→ ASSIGNMENT: Return, unchanged and with no pictures, the lines below from the very first through the one that contains "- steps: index".

→ DATA SUPPLIED:
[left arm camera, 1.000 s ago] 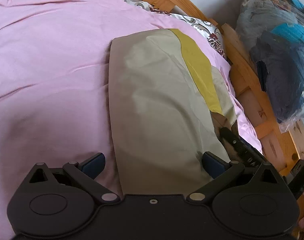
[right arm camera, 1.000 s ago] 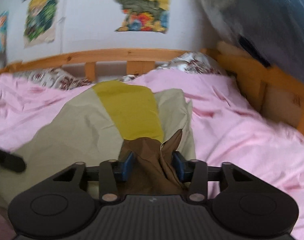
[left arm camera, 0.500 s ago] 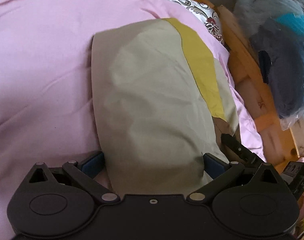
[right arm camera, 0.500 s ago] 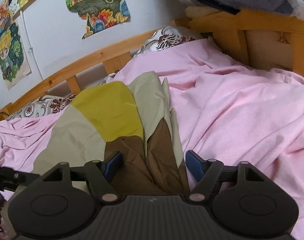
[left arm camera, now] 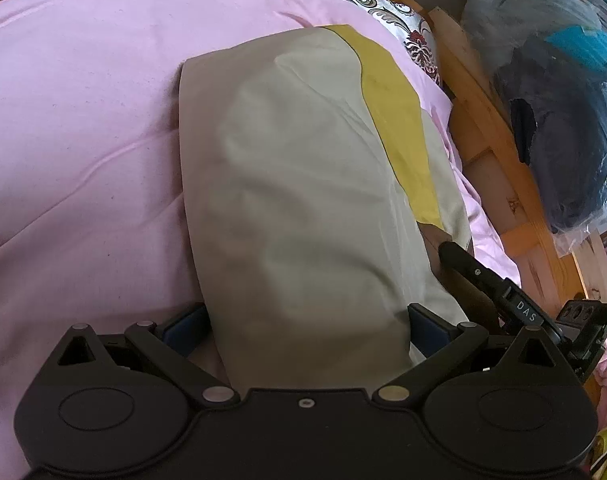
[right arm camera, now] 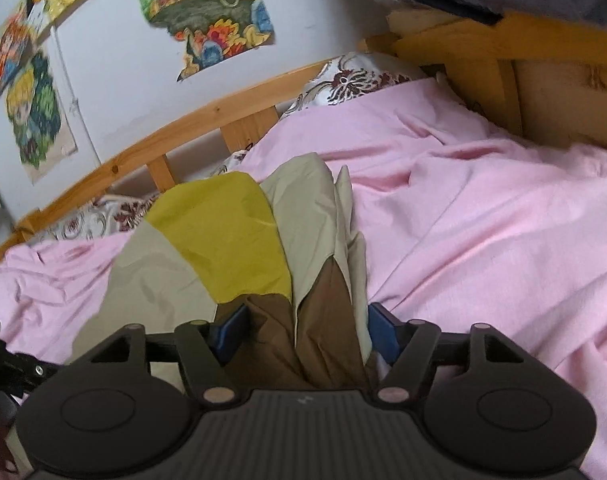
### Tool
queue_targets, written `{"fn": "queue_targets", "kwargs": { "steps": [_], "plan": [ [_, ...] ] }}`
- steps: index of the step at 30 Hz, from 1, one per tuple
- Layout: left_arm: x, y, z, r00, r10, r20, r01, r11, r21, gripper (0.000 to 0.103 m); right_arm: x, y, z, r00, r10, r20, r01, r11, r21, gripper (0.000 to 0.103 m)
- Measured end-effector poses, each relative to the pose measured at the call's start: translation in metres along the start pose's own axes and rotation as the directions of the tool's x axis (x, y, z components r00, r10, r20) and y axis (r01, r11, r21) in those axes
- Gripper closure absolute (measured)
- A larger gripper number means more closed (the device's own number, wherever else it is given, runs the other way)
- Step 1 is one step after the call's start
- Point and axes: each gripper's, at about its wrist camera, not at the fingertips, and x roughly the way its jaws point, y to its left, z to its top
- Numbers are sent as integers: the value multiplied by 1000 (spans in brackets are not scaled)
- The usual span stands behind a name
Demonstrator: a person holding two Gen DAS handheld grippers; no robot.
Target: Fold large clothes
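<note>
A folded beige garment (left arm camera: 303,184) with a yellow panel and a brown part lies on the pink bedsheet (left arm camera: 83,140). My left gripper (left arm camera: 305,326) is open at the garment's near end. The beige cloth fills the whole gap between its blue pads. One black finger of the right gripper (left arm camera: 463,264) rests at the garment's right edge. In the right wrist view my right gripper (right arm camera: 305,332) straddles the brown folds of the garment (right arm camera: 223,240). Its jaws are closing, with the cloth loose between the pads and not pinched.
A wooden bed frame (left arm camera: 487,128) runs along the right, with a patterned pillow (left arm camera: 403,24) at its corner. A clear plastic bag of dark clothes (left arm camera: 563,100) sits beyond the rail. Posters (right arm camera: 211,20) hang on the white wall above the headboard (right arm camera: 183,132).
The right jaws went from pinching the brown fold to standing wide around it, and that gripper rolled. The left gripper slid forward, so the garment's end now fills its jaws.
</note>
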Motion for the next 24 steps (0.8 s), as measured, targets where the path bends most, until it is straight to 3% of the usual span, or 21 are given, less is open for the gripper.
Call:
{"fn": "queue_targets", "kwargs": {
  "steps": [3,5,8,11,13,18,21,24],
  "plan": [
    [-1,1,-2,1000,-2,9,1,1000,4,1,-3,7,-3,1000,-17,0,17,999,-38,46],
    [-2,2,-3,1000,-3,14,3,1000,1,1,-6,21,-5,998,-59,5,59,991,-122,49],
    [-2,2,-5,1000,-4,18,4,1000,-6,1,-6,52,-11,994,-109,27,112,935,-337,53],
    [-3,3,-5,1000,-4,20,4,1000,-14,1,-3,74,-18,989,-141,45,146,872,-467,52],
    [-3,2,-5,1000,0,20,0,1000,-9,1,-2,68,-15,990,-132,39,136,891,-434,49],
    [-2,1,-3,1000,-2,16,2,1000,-5,1,-5,26,1,997,-69,20,71,985,-158,42],
    [-1,1,-2,1000,-3,13,3,1000,0,1,0,3,3,1000,-2,-19,2,1000,-16,43],
    [1,0,-1,1000,1,11,-1,1000,5,1,0,0,-1,1000,6,-18,-6,1000,2,46]
  ]
}}
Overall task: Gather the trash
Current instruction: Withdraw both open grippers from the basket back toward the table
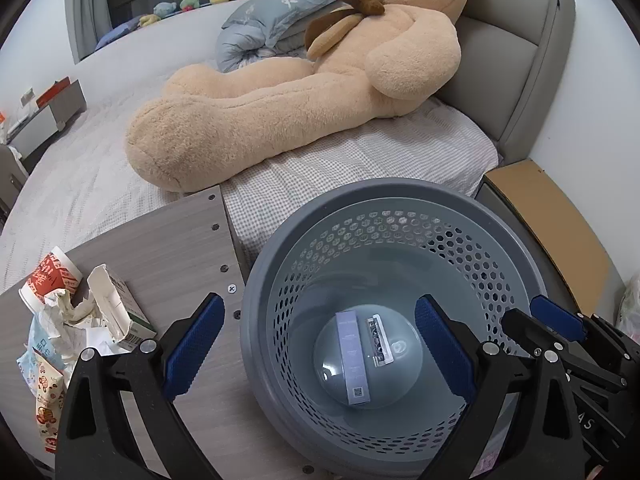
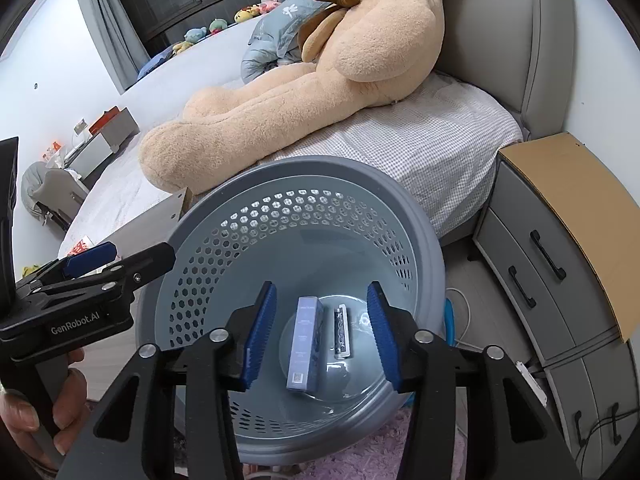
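Blue ribbed pads line both claws. At lower centre of its own view the right gripper (image 2: 322, 336) stands partly open over the grey perforated waste basket (image 2: 400, 200), gripping nothing. The left gripper (image 1: 316, 344) gapes wide, empty too. On the basket's smooth floor lie a long lavender carton (image 2: 305, 344) and a small white tray, possibly a blister pack (image 2: 342, 332). Crumpled paper trash (image 1: 68, 320) sits lower left on the wood-grain tabletop (image 1: 168, 240).

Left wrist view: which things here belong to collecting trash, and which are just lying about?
Job:
- grey bin
- purple box and small white tray inside it
- paper cup, crumpled paper, torn carton, snack wrapper on the table

Lying about:
- teddy bear
- blue pillow
- nightstand
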Demonstrator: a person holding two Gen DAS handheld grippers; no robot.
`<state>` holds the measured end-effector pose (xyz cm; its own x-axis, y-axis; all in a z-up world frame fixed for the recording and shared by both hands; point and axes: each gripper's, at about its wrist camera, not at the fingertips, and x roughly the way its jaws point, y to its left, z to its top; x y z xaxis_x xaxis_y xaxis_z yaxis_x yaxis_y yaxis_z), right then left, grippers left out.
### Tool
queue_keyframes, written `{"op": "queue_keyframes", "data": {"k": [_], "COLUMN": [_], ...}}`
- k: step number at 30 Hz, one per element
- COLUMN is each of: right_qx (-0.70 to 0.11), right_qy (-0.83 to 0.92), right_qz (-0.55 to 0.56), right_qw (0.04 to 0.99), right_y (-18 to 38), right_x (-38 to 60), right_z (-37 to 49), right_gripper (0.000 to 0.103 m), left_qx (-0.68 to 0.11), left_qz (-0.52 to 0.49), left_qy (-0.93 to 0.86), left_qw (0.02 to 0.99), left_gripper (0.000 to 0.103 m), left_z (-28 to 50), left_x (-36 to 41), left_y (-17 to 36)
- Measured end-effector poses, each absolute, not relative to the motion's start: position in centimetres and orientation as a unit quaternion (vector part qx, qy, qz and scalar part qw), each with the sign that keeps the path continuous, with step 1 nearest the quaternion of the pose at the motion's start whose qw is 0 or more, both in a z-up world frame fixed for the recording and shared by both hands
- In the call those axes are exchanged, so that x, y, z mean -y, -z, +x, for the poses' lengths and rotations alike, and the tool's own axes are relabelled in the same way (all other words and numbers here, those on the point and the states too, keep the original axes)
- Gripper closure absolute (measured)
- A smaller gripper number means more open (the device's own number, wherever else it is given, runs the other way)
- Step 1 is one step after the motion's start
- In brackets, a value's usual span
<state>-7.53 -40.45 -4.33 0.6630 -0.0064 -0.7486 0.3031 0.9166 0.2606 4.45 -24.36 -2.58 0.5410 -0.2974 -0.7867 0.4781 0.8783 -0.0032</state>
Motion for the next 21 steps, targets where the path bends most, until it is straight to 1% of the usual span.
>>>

→ RESULT FOR THIS EXERCISE:
[left arm camera, 1.000 s ago] 
[right arm camera, 1.000 s ago] 
[left arm camera, 0.500 s ago] 
[right arm camera, 0.500 s ago] 
[left arm camera, now] 
[right arm camera, now] 
### Tool
queue_targets, written `{"fn": "queue_targets", "kwargs": { "steps": [_], "plan": [ [_, ...] ] }}`
- steps: index of the step at 30 Hz, from 1, one per tuple

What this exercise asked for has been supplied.